Former Olympic silver-medallist, Hezekiel Sepeng will be involved with the Kaya FM 67km Relay for Mandela Day for another year this year. “Where I come from, there were not a lot of black people competing in a road race. When we used to train in the township, they used to ask us ‘what are you chasing!’ But now it’s really encouraging that the people of SA are serious about their training and running, as they prepare for the Kaya FM 67km Relay for Mandela Day,” he said.
Hezekiel, in his calm and humorous way, shared his thoughts on the Kaya FM 67km Relay for Mandela Day. “It is about sports entertainment. The teams really try to look good in colourful sports fashion, and the whole day ends with family entertainment. It is a great place to be,” he said.
Speaking about his most memorable Madiba Moment, Sepeng recounts his understanding of Nelson Mandela, and how the encounter of meeting him after the 1996 Atlanta Olympic Games impacted him:
“I grew up in a farm area, where there was a mountain – and I always thought that if I got to the other side of the mountain, I would be overseas! Overseas was a concept I had heard and knew it was far away, but I didn’t understand. We later moved (overseas ) from the farm to the townships – and it was a huge contrast – with lots of fighting. This is where I first heard about Nelson Mandela and understood who he was.”
“After winning the silver medal in 1996, I received an official letter from the office of President Nelson Mandela to say congratulations on my victory. In my mind, I didn’t believe that Madiba had written that letter. I didn’t think he watched my race. I told myself, ‘he’s too busy’, and thought that his secretary must have written the letter and just asked him to sign it. When we came back home, we went to Madiba’s house – there were many of us, with Penny Heyns etc., and when I met him, he told me exactly what I had done wrong in the race, and talked me through every turn and every move I made and how I could have won that race. That’s when I thought ‘This one is serious!’ And I realised then that he had actually watched all our races!”
Addressing the captains at the Captains of the Kaya FM 67k Relay, Sepeng advised them to analyse their team mates.
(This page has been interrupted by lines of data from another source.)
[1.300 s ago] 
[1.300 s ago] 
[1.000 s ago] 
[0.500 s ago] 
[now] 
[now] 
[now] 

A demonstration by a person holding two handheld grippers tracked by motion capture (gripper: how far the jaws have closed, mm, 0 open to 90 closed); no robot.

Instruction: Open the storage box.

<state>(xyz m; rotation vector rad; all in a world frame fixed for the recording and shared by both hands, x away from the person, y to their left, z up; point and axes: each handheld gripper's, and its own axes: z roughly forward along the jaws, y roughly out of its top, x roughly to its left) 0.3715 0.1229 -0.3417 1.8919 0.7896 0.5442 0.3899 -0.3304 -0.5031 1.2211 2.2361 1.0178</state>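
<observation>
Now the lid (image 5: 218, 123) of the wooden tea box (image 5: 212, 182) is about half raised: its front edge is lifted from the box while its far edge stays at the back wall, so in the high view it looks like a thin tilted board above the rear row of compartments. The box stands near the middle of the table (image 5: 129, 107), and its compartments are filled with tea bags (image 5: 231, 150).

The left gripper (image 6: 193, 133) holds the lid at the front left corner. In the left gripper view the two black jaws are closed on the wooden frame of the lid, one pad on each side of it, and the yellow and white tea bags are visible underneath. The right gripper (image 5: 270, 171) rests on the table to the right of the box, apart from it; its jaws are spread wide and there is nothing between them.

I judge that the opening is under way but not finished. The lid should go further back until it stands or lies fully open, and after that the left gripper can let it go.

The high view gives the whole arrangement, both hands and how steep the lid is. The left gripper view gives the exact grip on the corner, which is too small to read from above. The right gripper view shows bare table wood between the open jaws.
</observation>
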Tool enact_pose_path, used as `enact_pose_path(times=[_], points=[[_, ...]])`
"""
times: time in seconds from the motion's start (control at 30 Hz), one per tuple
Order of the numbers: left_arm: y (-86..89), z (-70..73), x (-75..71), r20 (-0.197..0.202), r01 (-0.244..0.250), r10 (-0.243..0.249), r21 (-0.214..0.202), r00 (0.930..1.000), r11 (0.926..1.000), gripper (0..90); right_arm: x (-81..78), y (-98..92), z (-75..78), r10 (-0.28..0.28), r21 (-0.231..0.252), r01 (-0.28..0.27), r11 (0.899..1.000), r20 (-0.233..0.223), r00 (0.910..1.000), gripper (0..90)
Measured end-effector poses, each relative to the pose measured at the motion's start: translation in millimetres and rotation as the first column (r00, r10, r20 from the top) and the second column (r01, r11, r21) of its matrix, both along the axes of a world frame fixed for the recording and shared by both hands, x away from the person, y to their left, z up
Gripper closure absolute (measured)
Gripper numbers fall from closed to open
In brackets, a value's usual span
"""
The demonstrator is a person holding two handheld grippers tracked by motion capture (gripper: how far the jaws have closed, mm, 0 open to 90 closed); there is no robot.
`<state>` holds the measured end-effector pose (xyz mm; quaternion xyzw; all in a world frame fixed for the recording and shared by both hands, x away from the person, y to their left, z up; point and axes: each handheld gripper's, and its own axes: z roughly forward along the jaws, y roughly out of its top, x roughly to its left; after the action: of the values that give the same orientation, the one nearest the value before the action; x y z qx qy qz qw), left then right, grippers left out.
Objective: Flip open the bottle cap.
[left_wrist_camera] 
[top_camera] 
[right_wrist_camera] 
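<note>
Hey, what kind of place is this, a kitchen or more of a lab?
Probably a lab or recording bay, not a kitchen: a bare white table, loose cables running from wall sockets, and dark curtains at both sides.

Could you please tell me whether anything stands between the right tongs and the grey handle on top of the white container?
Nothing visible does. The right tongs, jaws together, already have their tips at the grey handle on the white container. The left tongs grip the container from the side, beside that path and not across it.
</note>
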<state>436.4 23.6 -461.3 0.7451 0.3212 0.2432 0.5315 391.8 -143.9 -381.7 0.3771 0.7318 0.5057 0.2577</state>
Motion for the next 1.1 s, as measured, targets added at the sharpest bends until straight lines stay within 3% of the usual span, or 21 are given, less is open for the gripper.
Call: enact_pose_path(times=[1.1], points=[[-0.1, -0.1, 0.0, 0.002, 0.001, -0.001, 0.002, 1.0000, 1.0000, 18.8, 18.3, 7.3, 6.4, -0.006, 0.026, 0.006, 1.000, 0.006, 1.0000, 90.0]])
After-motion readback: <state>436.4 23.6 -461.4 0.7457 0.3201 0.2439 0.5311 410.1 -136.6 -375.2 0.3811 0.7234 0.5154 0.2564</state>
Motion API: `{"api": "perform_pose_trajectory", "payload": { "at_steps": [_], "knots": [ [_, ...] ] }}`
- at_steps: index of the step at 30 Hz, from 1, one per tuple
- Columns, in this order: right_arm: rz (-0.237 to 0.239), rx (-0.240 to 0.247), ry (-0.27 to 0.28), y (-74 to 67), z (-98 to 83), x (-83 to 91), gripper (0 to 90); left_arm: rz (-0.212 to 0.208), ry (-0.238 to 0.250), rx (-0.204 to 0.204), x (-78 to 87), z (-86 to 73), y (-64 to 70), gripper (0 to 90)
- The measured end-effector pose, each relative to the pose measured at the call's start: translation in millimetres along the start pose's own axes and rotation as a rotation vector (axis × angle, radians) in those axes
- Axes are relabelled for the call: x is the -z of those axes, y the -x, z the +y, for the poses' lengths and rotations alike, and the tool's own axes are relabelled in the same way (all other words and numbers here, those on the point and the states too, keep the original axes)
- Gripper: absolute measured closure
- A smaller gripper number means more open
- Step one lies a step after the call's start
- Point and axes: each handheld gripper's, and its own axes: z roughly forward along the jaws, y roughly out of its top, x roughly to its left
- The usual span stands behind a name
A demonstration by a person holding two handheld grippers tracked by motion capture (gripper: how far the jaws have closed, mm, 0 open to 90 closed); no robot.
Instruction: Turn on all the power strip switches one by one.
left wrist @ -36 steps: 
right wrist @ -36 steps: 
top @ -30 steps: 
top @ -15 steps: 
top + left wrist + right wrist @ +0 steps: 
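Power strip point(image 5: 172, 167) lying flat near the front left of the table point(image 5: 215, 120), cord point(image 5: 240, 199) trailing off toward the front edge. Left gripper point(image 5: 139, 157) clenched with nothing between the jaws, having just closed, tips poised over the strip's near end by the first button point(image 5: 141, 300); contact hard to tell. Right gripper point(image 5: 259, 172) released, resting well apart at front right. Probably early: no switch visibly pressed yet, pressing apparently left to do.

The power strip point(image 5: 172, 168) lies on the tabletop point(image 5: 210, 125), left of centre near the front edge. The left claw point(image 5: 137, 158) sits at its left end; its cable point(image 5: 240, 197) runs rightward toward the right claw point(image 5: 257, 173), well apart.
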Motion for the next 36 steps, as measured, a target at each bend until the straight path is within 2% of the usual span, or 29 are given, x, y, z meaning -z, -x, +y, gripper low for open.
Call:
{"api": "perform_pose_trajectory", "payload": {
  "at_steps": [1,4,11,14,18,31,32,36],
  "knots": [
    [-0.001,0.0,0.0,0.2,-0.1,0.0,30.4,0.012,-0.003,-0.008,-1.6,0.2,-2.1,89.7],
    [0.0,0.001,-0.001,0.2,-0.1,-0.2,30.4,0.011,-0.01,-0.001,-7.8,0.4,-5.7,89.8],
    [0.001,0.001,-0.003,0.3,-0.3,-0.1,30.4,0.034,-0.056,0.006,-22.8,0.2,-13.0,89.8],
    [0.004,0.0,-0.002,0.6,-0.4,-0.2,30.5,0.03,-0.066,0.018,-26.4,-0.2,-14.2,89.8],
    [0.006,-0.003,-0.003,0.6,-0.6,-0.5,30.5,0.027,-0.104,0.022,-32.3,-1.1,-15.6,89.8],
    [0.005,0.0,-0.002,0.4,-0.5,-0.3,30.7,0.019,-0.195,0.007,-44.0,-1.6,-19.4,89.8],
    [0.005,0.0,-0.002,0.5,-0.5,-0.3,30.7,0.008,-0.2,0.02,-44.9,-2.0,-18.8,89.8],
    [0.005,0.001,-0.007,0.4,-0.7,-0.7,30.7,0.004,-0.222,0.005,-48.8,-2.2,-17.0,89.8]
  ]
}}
“I have never wanted to be the starter of a relay, because I didn’t want to be blamed if something went wrong! If we lost the race, I would always say “Yes, but I found it like this already!’ What I am saying to each captain is, know your athletes. It’s always good to finish the race with your team members feeling proud of themselves, so place them in the positions that will allow them to do that. Put the fast ones in the front and at the back, and put the slower ones in the middle. You know your team – go back, observe them, and put them in the right legs,” concluded Sepeng.